» GOAL OF THE EXERCISE
Your task is to repeat the data exactly, every line of it.

» INFORMATION SHOWN
/---
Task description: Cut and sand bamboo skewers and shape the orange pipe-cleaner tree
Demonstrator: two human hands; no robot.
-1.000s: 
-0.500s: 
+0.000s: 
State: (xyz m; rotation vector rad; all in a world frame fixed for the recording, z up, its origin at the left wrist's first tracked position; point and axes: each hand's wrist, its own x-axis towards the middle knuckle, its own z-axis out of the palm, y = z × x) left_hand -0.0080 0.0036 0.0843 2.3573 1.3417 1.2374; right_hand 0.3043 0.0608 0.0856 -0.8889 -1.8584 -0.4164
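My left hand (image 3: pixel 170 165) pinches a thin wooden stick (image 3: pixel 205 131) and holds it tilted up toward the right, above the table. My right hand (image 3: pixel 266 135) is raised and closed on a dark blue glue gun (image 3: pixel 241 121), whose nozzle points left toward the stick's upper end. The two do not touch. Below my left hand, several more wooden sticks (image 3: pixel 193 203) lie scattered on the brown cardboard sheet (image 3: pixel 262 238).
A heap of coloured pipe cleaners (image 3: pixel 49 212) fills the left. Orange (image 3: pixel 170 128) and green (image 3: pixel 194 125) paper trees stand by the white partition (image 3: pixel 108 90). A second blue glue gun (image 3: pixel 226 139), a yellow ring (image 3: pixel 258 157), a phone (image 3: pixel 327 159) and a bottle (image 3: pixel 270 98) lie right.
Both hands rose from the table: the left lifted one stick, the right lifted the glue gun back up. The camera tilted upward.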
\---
» RESPONSE FOR THIS EXERCISE
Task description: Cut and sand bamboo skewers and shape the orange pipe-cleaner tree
Demonstrator: two human hands; no robot.
-1.000s: 
-0.500s: 
+0.000s: 
State: (xyz m; rotation vector rad; all in a world frame fixed for the recording, z up, its origin at the left wrist's first tracked position; point and axes: each hand's wrist, its own x-axis towards the middle knuckle, its own z-axis out of the palm, y = z × x) left_hand -0.0080 0.0036 0.0843 2.3573 1.3417 1.2374; right_hand 0.3043 0.0608 0.0856 -0.8889 -1.8584 -0.4164
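My left hand (image 3: pixel 170 165) pinches a thin wooden stick (image 3: pixel 205 131) and holds it tilted up toward the right, above the table. My right hand (image 3: pixel 266 135) is raised and closed on a dark blue glue gun (image 3: pixel 241 121), whose nozzle points left toward the stick's upper end. The two do not touch. Below my left hand, several more wooden sticks (image 3: pixel 193 203) lie scattered on the brown cardboard sheet (image 3: pixel 262 238).
A heap of coloured pipe cleaners (image 3: pixel 49 212) fills the left. Orange (image 3: pixel 170 128) and green (image 3: pixel 194 125) paper trees stand by the white partition (image 3: pixel 108 90). A second blue glue gun (image 3: pixel 226 139), a yellow ring (image 3: pixel 258 157), a phone (image 3: pixel 327 159) and a bottle (image 3: pixel 270 98) lie right.
Both hands rose from the table: the left lifted one stick, the right lifted the glue gun back up. The camera tilted upward.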

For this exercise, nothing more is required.